Faculty of Pharmaceutical Sciences, Toho University, Miyama 2-2-1, Funabashi, Chiba 274-8510, Japan.
BMC Complement Altern Med. 2014 Feb 20;14:64. doi: 10.1186/1472-6882-14-64.
Protein tyrosine phosphatase (PTP) 1B, a negative regulator of the insulin and leptin signaling pathways, is currently considered a promising target for the development of novel therapeutic approaches used to treat insulin-resistant type 2 diabetes mellitus (IR-T2DM). In this study, we examined the PTP1B inhibitory activity of 147 Japanese prescription Kampo formulations to evaluate their potential for clinical application in IR-T2DM treatment.

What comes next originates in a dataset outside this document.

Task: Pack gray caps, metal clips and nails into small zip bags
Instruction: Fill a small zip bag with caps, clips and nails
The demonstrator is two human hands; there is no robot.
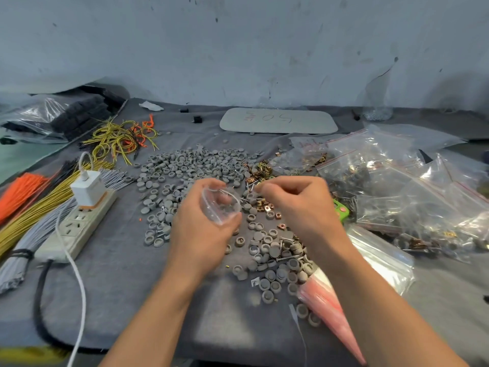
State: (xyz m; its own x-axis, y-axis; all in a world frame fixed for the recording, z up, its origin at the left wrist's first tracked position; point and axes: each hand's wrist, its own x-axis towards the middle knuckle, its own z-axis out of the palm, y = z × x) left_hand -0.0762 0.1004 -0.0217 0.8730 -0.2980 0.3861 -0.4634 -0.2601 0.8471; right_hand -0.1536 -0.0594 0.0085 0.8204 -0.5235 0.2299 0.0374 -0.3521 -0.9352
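Two hands meet above the tabletop [127, 282]. Your left hand [203, 229] grips the small zip bag [221, 205] open. Your right hand [293, 200] is just right of it, fingertips pressed together over the nails [251, 185], perhaps pinching one; you cannot tell.

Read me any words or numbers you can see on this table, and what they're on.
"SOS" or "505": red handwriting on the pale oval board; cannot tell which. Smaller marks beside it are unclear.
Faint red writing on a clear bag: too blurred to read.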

We specifically defined the prescribed daily dose as 1 Unit (U), and 147 Japanese prescription Kampo formulations were screened for PTP1B inhibitory activity at a final concentration of 0.1 mU/mL. We investigated the dependence of the inhibitory activity on the concentration of the Kampo formulations that exhibited high PTP1B inhibitory activity. Their inhibition mode by kinetic analysis, inhibitory selectivities against four homologous PTPs (TCPTP, VHR, SHP-1 and SHP-2) and cellular activity in the insulin-signaling pathway by increasing the insulin-stimulated Akt phosphorylation level in human hepatocellular liver carcinoma HepG2 cells, were also investigated. The statistical partial least squares regression method was used to identify the crude drugs with the greatest contribution to the PTP1B inhibitory activity of the Kampo formulations.

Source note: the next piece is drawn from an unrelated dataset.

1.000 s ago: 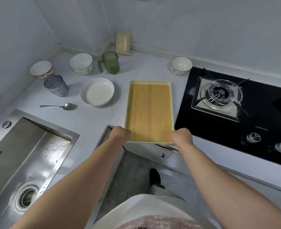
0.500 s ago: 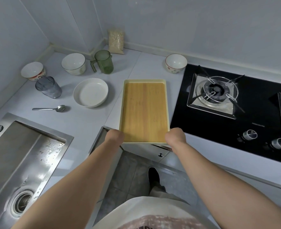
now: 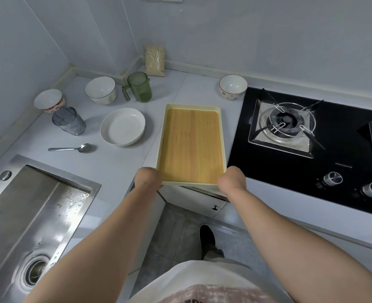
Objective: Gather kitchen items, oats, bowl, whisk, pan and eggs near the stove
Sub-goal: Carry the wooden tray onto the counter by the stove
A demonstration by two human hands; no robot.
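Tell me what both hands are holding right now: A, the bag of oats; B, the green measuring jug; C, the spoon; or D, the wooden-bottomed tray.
D: the left hand and right hand each grip a near corner of the tray beside the stove.

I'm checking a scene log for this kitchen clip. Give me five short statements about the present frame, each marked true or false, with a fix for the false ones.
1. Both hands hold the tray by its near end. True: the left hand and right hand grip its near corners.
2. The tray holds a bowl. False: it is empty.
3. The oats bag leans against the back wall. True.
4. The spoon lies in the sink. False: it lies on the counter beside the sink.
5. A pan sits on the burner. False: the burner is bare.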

Daiokanzoto, Masiningan, Tokakujokito, Keimakakuhanto and Choijokito exhibited high PTP1B inhibitory activity, which was concentration-dependent. Daiokanzoto, Masiningan and Tokakujokito inhibited PTP1B by mixed inhibition modes and exhibited different inhibitory selectivities against four homologous PTPs. Masiningan also exhibited cellular activity. Statistical analyses indicated that the constituent crude drug Rhei Rhizoma provided the greatest contribution to the PTP1B inhibitory activity of these Kampo formulations.
High PTP1B inhibitory activity was predominantly associated with formulations that were classified as Jyokito in Kampo medicine and with a modern clinical indication of constipation. Currently, there is no clinical treatment for IR-T2DM that uses a mechanism of action based on PTP1B inhibition. Thus, we propose the Kampo formulations identified in this study as strong PTP1B inhibitors, which could be developed as clinical therapeutic agents to treat IR-T2DM.
蛋白酪氨酸磷酸酶(PTP)1B 是胰岛素和瘦素信号通路的负调节剂,目前被认为是开发用于治疗胰岛素抵抗型 2 型糖尿病(IR-T2DM)的新型治疗方法的有前途的靶点。在这项研究中,我们检查了 147 种日本处方汉方药对 PTP1B 的抑制活性,以评估它们在 IR-T2DM 治疗中的临床应用潜力。
我们将规定的每日剂量定义为 1 单位(U),并以 0.1 mU/mL 的终浓度筛选 147 种日本处方汉方药对 PTP1B 的抑制活性。我们研究了表现出高 PTP1B 抑制活性的汉方药浓度依赖性抑制活性。通过增加人肝癌 HepG2 细胞中胰岛素刺激的 Akt 磷酸化水平,还研究了它们对四种同源 PTP(TCPTP、VHR、SHP-1 和 SHP-2)的抑制模式和对胰岛素信号通路的细胞活性。使用统计偏最小二乘回归方法确定对汉方药 PTP1B 抑制活性贡献最大的粗药。
大塚万应膏、麻杏薏甘汤、得金散、健胃汤和除脂汤表现出高 PTP1B 抑制活性,且呈浓度依赖性。大塚万应膏、麻杏薏甘汤和得金散通过混合抑制模式抑制 PTP1B,并对四种同源 PTP 表现出不同的抑制选择性。麻杏薏甘汤也具有细胞活性。统计分析表明,这些汉方药中所含的生地黄对 PTP1B 抑制活性的贡献最大。
高 PTP1B 抑制活性主要与被归类为汉方药的 Jyokito 方剂和现代临床便秘适应症相关。目前,没有基于 PTP1B 抑制作用的 IR-T2DM 临床治疗方法。因此,我们建议将本研究中鉴定的汉方药作为强 PTP1B 抑制剂,可开发为治疗 IR-T2DM 的临床治疗剂。